_EXERCISE INSTRUCTIONS_
Transcribe the records that follow. Keep every word exactly, and drop the pictures.

____________

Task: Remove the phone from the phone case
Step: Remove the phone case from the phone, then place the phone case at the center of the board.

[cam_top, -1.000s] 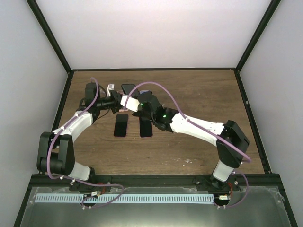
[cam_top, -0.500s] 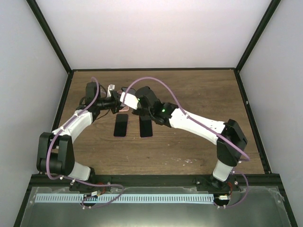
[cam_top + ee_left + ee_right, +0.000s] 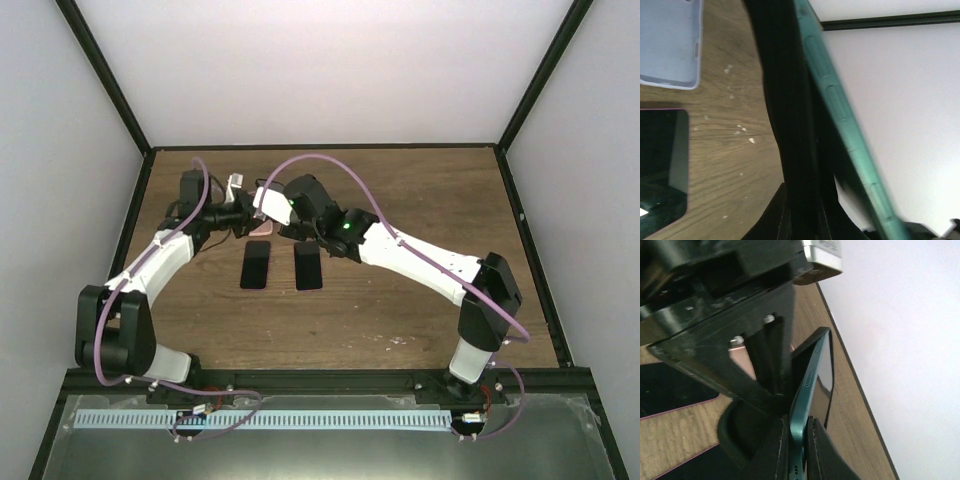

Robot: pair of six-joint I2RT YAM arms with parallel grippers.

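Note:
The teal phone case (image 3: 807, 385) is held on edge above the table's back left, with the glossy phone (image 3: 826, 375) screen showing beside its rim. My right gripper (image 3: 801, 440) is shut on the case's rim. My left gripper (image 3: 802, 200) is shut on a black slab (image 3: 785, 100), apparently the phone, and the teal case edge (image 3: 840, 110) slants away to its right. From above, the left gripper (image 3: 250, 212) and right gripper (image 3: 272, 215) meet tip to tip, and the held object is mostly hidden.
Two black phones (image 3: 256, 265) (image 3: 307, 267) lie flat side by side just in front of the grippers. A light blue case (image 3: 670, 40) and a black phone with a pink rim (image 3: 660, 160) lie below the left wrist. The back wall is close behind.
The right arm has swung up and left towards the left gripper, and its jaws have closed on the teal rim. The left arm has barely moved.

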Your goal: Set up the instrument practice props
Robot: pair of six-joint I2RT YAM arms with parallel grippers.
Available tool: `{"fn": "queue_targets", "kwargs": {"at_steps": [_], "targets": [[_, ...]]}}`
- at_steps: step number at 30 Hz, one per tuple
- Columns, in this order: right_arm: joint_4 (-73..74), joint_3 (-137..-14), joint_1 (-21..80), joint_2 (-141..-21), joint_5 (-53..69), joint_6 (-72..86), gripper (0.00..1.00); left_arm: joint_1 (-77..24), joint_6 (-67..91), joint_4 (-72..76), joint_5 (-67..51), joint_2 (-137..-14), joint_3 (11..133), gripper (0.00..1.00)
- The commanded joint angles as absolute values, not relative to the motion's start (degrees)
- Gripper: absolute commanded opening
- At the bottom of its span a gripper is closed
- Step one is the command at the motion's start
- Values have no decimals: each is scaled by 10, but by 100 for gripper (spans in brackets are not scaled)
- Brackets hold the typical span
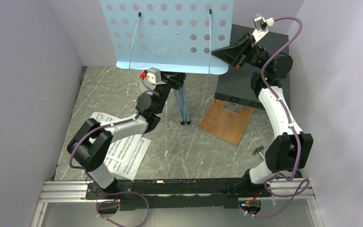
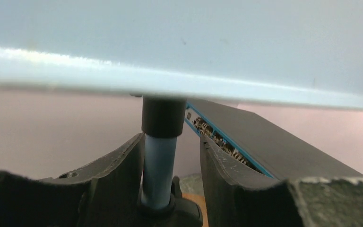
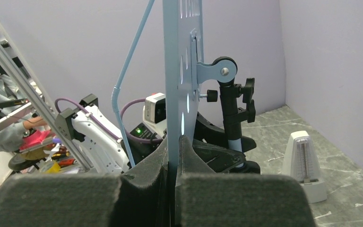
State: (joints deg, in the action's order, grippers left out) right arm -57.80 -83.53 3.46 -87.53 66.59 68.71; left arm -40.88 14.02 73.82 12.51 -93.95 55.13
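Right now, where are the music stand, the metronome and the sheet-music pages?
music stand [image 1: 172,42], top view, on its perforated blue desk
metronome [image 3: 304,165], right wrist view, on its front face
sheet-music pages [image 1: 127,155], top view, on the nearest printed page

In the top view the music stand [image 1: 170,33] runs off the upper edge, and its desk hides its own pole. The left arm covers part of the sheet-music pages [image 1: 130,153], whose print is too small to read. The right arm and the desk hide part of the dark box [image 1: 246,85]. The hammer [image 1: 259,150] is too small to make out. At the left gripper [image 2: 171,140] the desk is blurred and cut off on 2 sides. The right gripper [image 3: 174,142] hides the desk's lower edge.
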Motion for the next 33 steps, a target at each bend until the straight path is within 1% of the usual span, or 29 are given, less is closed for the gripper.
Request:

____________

_YOUR SOLUTION_
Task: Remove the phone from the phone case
Step: Remove the phone case from the phone, then place the phone case at the center of the board.

[cam_top, -1.000s] 
[cam_top, -0.500s] 
[cam_top + ee_left + ee_right, +0.000s] 

Robot: pair of six-joint I2RT YAM arms with parallel grippers.

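Note:
The teal phone case (image 3: 807, 385) is held on edge above the table's back left, with the glossy phone (image 3: 826, 375) screen showing beside its rim. My right gripper (image 3: 801, 440) is shut on the case's rim. My left gripper (image 3: 802, 200) is shut on a black slab (image 3: 785, 100), apparently the phone, and the teal case edge (image 3: 840, 110) slants away to its right. From above, the left gripper (image 3: 250, 212) and right gripper (image 3: 272, 215) meet tip to tip, and the held object is mostly hidden.
Two black phones (image 3: 256, 265) (image 3: 307, 267) lie flat side by side just in front of the grippers. A light blue case (image 3: 670, 40) and a black phone with a pink rim (image 3: 660, 160) lie below the left wrist. The back wall is close behind.
The right arm has swung up and left towards the left gripper, and its jaws have closed on the teal rim. The left arm has barely moved.
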
Your goal: Set up the instrument practice props
Robot: pair of six-joint I2RT YAM arms with parallel grippers.
Available tool: `{"fn": "queue_targets", "kwargs": {"at_steps": [_], "targets": [[_, ...]]}}`
- at_steps: step number at 30 Hz, one per tuple
- Columns, in this order: right_arm: joint_4 (-73..74), joint_3 (-137..-14), joint_1 (-21..80), joint_2 (-141..-21), joint_5 (-53..69), joint_6 (-72..86), gripper (0.00..1.00); left_arm: joint_1 (-77..24), joint_6 (-67..91), joint_4 (-72..76), joint_5 (-67..51), joint_2 (-137..-14), joint_3 (11..133), gripper (0.00..1.00)
- The commanded joint angles as absolute values, not relative to the motion's start (degrees)
- Gripper: absolute commanded opening
- At the bottom of its span a gripper is closed
- Step one is the command at the motion's start
- Values have no decimals: each is scaled by 10, but by 100 for gripper (spans in brackets are not scaled)
- Brackets hold the typical span
State: (joints deg, in the action's order, grippers left out) right arm -57.80 -83.53 3.46 -87.53 66.59 68.71; left arm -40.88 14.02 73.82 12.51 -93.95 55.13
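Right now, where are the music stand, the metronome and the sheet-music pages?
music stand [image 1: 172,42], top view, on its perforated blue desk
metronome [image 3: 304,165], right wrist view, on its front face
sheet-music pages [image 1: 127,155], top view, on the nearest printed page

In the top view the music stand [image 1: 170,33] runs off the upper edge, and its desk hides its own pole. The left arm covers part of the sheet-music pages [image 1: 130,153], whose print is too small to read. The right arm and the desk hide part of the dark box [image 1: 246,85]. The hammer [image 1: 259,150] is too small to make out. At the left gripper [image 2: 171,140] the desk is blurred and cut off on 2 sides. The right gripper [image 3: 174,142] hides the desk's lower edge.
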Motion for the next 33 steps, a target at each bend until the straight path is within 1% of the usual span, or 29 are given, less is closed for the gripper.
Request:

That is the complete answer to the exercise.